Content starts
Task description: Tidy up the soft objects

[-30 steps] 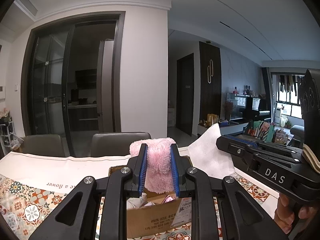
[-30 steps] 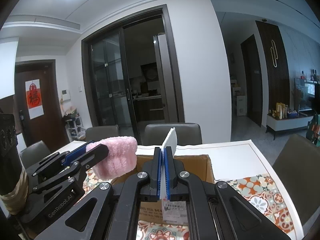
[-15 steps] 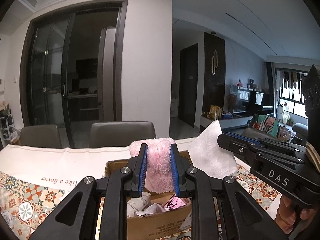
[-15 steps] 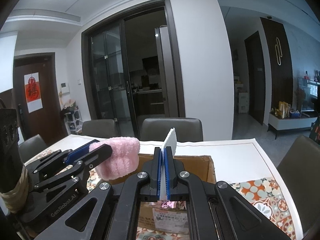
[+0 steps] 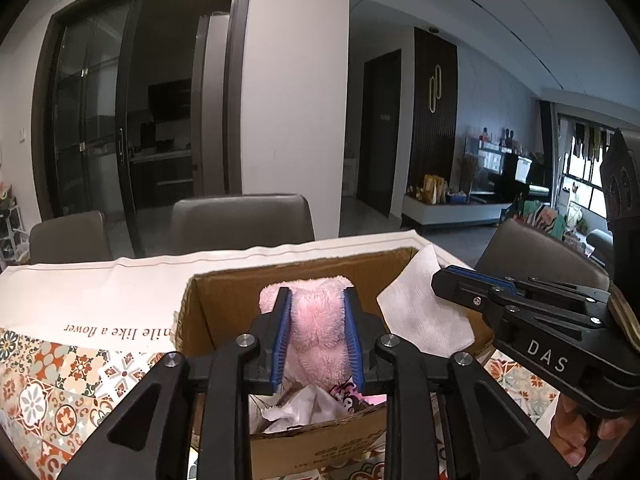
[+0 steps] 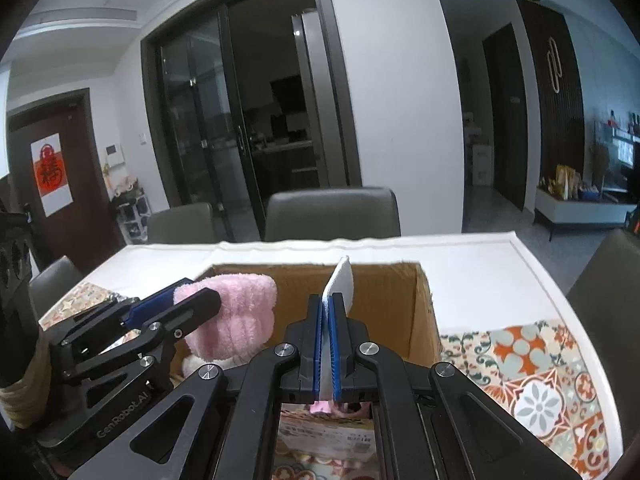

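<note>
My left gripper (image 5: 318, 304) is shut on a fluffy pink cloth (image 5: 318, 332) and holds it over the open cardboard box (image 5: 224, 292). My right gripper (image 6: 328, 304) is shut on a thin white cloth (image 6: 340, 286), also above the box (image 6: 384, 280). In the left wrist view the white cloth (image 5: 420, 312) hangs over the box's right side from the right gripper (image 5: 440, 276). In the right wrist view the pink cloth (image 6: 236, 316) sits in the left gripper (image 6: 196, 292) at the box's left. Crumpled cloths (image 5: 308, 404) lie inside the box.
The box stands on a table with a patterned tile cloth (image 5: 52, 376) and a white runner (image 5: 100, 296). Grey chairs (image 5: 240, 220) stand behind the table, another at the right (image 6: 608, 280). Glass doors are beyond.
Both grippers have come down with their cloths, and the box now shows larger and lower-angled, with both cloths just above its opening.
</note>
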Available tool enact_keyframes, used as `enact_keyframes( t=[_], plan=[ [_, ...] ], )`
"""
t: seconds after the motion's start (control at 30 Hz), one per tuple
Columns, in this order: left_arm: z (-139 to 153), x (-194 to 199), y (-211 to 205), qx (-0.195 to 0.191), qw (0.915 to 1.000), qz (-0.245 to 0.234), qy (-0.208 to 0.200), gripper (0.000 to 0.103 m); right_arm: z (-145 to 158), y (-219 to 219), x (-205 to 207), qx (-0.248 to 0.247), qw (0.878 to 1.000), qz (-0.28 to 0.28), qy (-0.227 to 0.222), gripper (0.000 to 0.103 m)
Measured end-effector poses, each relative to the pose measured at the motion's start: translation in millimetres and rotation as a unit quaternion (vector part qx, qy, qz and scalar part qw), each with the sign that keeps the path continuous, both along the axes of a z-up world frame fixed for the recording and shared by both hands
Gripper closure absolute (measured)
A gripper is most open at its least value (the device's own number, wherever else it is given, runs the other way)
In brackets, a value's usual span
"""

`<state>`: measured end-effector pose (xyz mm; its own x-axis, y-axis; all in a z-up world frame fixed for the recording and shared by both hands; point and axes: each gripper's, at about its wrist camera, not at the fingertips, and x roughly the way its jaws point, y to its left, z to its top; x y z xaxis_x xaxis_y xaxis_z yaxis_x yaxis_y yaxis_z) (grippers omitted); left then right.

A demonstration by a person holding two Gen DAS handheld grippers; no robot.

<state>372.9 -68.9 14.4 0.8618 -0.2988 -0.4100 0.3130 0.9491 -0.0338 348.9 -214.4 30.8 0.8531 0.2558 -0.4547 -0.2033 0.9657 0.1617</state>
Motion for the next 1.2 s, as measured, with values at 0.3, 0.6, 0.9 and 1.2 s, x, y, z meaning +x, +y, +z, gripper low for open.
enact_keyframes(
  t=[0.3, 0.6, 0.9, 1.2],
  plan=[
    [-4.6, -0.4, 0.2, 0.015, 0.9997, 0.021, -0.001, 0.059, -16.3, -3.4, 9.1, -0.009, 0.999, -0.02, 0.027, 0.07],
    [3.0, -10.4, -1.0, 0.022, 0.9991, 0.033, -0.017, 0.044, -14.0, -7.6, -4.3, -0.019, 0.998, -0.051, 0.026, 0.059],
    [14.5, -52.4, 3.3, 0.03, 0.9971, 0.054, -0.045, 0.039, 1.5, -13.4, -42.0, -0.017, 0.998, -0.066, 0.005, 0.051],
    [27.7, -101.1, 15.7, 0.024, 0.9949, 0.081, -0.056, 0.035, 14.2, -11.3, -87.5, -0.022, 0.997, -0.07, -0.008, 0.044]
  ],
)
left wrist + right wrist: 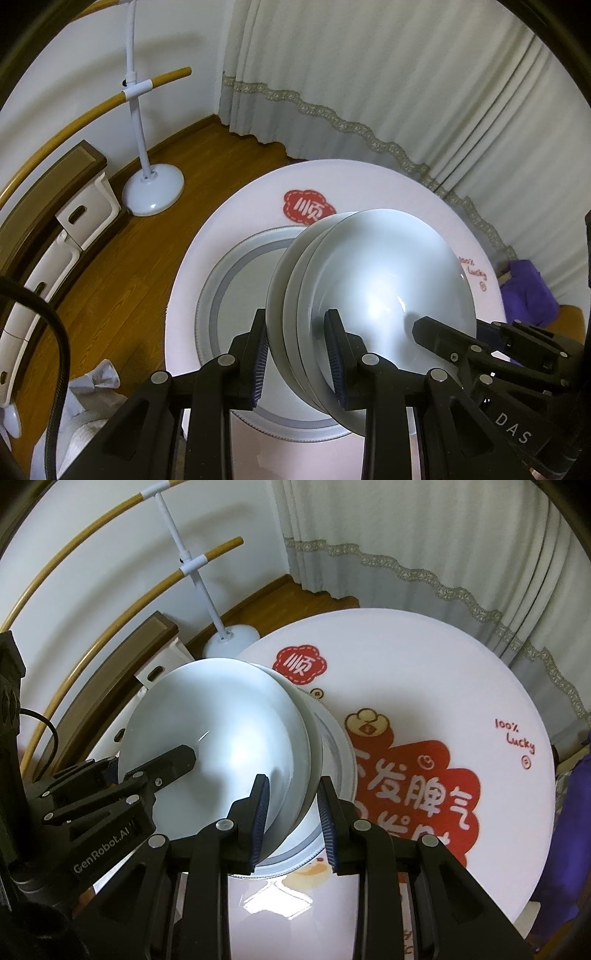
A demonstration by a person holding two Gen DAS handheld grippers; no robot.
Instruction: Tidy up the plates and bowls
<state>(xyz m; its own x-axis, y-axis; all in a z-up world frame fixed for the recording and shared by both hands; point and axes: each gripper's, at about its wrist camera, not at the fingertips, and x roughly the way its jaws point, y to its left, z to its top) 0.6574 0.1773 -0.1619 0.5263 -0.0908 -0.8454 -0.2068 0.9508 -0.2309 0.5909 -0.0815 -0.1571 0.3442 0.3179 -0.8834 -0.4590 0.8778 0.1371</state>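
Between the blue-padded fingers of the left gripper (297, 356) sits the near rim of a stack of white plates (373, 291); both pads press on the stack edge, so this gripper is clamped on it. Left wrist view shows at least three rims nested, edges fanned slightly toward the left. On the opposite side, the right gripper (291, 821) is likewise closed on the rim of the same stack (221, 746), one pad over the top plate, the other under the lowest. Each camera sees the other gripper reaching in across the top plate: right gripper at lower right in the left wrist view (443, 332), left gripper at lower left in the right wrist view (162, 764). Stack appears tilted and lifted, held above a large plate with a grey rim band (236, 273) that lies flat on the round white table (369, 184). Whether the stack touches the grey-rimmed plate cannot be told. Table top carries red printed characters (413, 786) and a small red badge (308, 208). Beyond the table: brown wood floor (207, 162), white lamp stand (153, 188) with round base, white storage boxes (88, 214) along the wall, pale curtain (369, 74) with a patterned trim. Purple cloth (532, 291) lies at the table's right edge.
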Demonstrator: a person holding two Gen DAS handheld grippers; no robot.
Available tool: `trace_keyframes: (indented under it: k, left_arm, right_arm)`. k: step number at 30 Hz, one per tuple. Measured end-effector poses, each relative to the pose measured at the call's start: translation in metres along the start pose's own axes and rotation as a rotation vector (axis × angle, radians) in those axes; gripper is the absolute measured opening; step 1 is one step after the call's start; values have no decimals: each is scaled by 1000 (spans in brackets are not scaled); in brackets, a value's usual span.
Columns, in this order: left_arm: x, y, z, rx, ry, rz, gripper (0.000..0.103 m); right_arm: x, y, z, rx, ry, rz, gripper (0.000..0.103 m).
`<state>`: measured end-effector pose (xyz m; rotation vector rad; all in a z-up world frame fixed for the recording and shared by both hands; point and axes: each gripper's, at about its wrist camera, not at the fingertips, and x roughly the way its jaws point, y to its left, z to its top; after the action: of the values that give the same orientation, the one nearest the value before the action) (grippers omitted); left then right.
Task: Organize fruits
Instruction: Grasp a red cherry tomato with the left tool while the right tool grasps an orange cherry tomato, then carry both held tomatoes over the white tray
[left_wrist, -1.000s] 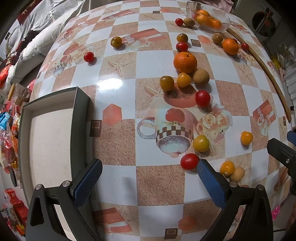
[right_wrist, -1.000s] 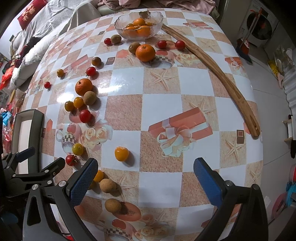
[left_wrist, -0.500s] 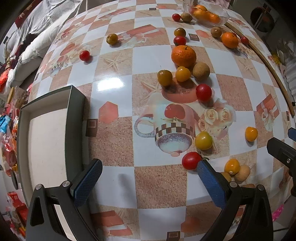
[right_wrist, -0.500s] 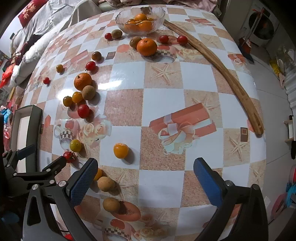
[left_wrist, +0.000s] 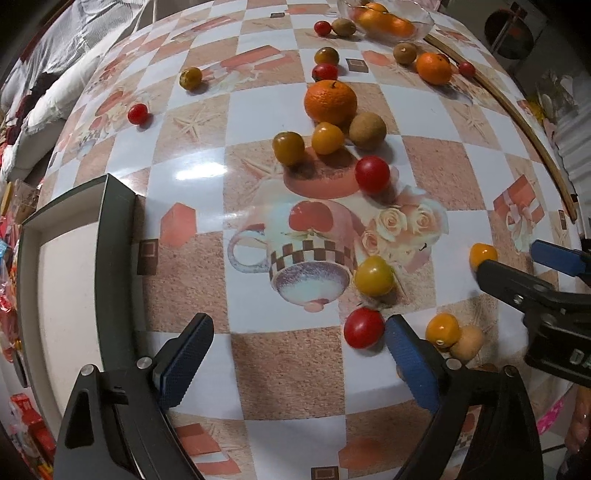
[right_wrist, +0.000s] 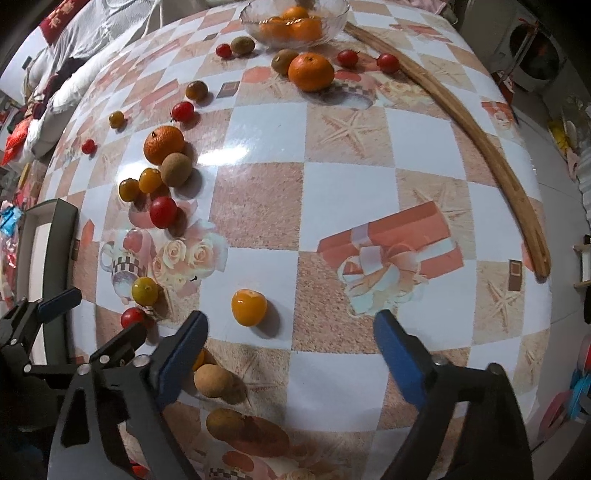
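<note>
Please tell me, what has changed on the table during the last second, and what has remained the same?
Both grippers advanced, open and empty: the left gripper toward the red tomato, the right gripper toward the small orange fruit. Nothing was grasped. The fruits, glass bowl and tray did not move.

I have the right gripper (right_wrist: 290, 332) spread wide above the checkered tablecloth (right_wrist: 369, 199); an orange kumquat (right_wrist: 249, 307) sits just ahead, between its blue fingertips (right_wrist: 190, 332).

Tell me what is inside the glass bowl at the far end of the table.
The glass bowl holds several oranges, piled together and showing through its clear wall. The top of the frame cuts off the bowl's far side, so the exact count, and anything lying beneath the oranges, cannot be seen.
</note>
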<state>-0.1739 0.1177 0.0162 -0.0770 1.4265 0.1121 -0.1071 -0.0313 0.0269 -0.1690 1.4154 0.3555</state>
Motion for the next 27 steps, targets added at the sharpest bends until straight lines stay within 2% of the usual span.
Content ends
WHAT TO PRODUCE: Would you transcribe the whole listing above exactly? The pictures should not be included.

TASK OUTPUT:
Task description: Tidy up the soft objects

[-30 steps] 
[-30 steps] 
[-15 steps] 
[-15 steps] 
[+0 steps] 
[+0 steps] 

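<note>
My left gripper (image 5: 318, 304) is shut on a fluffy pink cloth (image 5: 318, 332) and holds it over the open cardboard box (image 5: 224, 292). My right gripper (image 6: 328, 304) is shut on a thin white cloth (image 6: 340, 286), also above the box (image 6: 384, 280). In the left wrist view the white cloth (image 5: 420, 312) hangs over the box's right side from the right gripper (image 5: 440, 276). In the right wrist view the pink cloth (image 6: 236, 316) sits in the left gripper (image 6: 196, 292) at the box's left. Crumpled cloths (image 5: 308, 404) lie inside the box.
The box stands on a table with a patterned tile cloth (image 5: 52, 376) and a white runner (image 5: 100, 296). Grey chairs (image 5: 240, 220) stand behind the table, another at the right (image 6: 608, 280). Glass doors are beyond.
Both grippers have come down with their cloths, and the box now shows larger and lower-angled, with both cloths just above its opening.
</note>
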Available tool enact_keyframes, used as `enact_keyframes( t=[_], plan=[ [_, ...] ], )`
"""
t: seconds after the motion's start (control at 30 Hz), one per tuple
Columns, in this order: left_arm: z (-139 to 153), x (-194 to 199), y (-211 to 205), qx (-0.195 to 0.191), qw (0.915 to 1.000), qz (-0.245 to 0.234), qy (-0.208 to 0.200), gripper (0.000 to 0.103 m); right_arm: z (-145 to 158), y (-219 to 219), x (-205 to 207), qx (-0.248 to 0.247), qw (0.878 to 1.000), qz (-0.28 to 0.28), qy (-0.227 to 0.222), gripper (0.000 to 0.103 m)
Measured end-effector poses, each relative to the pose measured at the motion's start: translation in millimetres and rotation as a unit quaternion (vector part qx, qy, qz and scalar part qw), each with the sign that keeps the path continuous, both along the axes of a z-up world frame fixed for the recording and shared by both hands
Gripper closure absolute (measured)
A gripper is most open at its least value (the device's own number, wherever else it is given, runs the other way)
In brackets, a value's usual span
"""

`<state>`: measured end-effector pose (xyz mm; its own x-axis, y-axis; all in a z-up world frame fixed for the recording and shared by both hands; point and axes: each gripper's, at about its wrist camera, not at the fingertips, and x roughly the way its jaws point, y to its left, z to its top; x y z xaxis_x xaxis_y xaxis_z yaxis_x yaxis_y yaxis_z) (grippers omitted); left then right.

A demonstration by a person holding two Gen DAS handheld grippers; no robot.

<state>372.9 -68.9 14.4 0.8618 -0.2988 -0.4100 0.3130 0.9491 -0.0338 348.9 -214.4 30.8 0.8531 0.2558 -0.4547 -0.2033 0.9657 0.1617</state>
Motion for the next 1.2 s, as measured, with values at 0.3, 0.6, 0.9 and 1.2 s, x, y, z meaning +x, +y, +z, gripper low for open.
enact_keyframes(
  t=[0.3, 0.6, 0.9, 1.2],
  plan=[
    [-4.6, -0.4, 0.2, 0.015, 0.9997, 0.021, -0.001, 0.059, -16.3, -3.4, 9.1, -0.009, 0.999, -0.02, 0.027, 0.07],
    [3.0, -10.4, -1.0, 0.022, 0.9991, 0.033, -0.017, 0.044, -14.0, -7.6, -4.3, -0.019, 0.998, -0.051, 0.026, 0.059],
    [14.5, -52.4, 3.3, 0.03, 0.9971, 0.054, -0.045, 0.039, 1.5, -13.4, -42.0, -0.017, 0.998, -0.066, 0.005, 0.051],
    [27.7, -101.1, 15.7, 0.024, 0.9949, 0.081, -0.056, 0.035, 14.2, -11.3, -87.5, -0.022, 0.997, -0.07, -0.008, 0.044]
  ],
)
left wrist + right wrist: 
A demonstration by a person holding two Gen DAS handheld grippers; no robot.
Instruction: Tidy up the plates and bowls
<state>(xyz m; its own x-axis, y-axis; all in a z-up world frame fixed for the recording and shared by both hands; point and axes: each gripper's, at about its wrist camera, not at the fingertips, and x roughly the way its jaws point, y to its left, z to its top) 0.6574 0.1773 -0.1619 0.5263 -0.0908 -0.8454 -0.2068 0.9508 -0.2309 0.5909 -0.0815 -0.1571 0.3442 0.3179 -0.8834 -0.4590 0.8778 0.1371</state>
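Between the blue-padded fingers of the left gripper (297, 356) sits the near rim of a stack of white plates (373, 291); both pads press on the stack edge, so this gripper is clamped on it. Left wrist view shows at least three rims nested, edges fanned slightly toward the left. On the opposite side, the right gripper (291, 821) is likewise closed on the rim of the same stack (221, 746), one pad over the top plate, the other under the lowest. Each camera sees the other gripper reaching in across the top plate: right gripper at lower right in the left wrist view (443, 332), left gripper at lower left in the right wrist view (162, 764). Stack appears tilted and lifted, held above a large plate with a grey rim band (236, 273) that lies flat on the round white table (369, 184). Whether the stack touches the grey-rimmed plate cannot be told. Table top carries red printed characters (413, 786) and a small red badge (308, 208). Beyond the table: brown wood floor (207, 162), white lamp stand (153, 188) with round base, white storage boxes (88, 214) along the wall, pale curtain (369, 74) with a patterned trim. Purple cloth (532, 291) lies at the table's right edge.
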Demonstrator: a person holding two Gen DAS handheld grippers; no robot.
Available tool: `trace_keyframes: (indented under it: k, left_arm, right_arm)`. k: step number at 30 Hz, one per tuple. Measured end-effector poses, each relative to the pose measured at the call's start: translation in metres along the start pose's own axes and rotation as a rotation vector (axis × angle, radians) in those axes; gripper is the absolute measured opening; step 1 is one step after the call's start; values have no decimals: each is scaled by 1000 (spans in brackets are not scaled); in brackets, a value's usual span.
Columns, in this order: left_arm: x, y, z, rx, ry, rz, gripper (0.000..0.103 m); right_arm: x, y, z, rx, ry, rz, gripper (0.000..0.103 m).
`<state>`: measured end-effector pose (xyz m; rotation vector rad; all in a z-up world frame fixed for the recording and shared by both hands; point and axes: each gripper's, at about its wrist camera, not at the fingertips, and x roughly the way its jaws point, y to its left, z to its top; after the action: of the values that give the same orientation, the one nearest the value before the action) (grippers omitted); left then right.
Task: Organize fruits
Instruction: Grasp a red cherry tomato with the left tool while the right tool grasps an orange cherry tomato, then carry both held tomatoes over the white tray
[left_wrist, -1.000s] 
[right_wrist, -1.000s] 
[left_wrist, -0.500s] 
[right_wrist, -0.500s] 
[left_wrist, +0.000s] 
[right_wrist, +0.000s] 
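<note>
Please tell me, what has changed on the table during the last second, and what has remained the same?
Both grippers advanced, open and empty: the left gripper toward the red tomato, the right gripper toward the small orange fruit. Nothing was grasped. The fruits, glass bowl and tray did not move.

I have the right gripper (right_wrist: 290, 332) spread wide above the checkered tablecloth (right_wrist: 369, 199); an orange kumquat (right_wrist: 249, 307) sits just ahead, between its blue fingertips (right_wrist: 190, 332).

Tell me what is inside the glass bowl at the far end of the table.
The glass bowl holds several oranges, piled together and showing through its clear wall. The top of the frame cuts off the bowl's far side, so the exact count, and anything lying beneath the oranges, cannot be seen.
</note>
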<state>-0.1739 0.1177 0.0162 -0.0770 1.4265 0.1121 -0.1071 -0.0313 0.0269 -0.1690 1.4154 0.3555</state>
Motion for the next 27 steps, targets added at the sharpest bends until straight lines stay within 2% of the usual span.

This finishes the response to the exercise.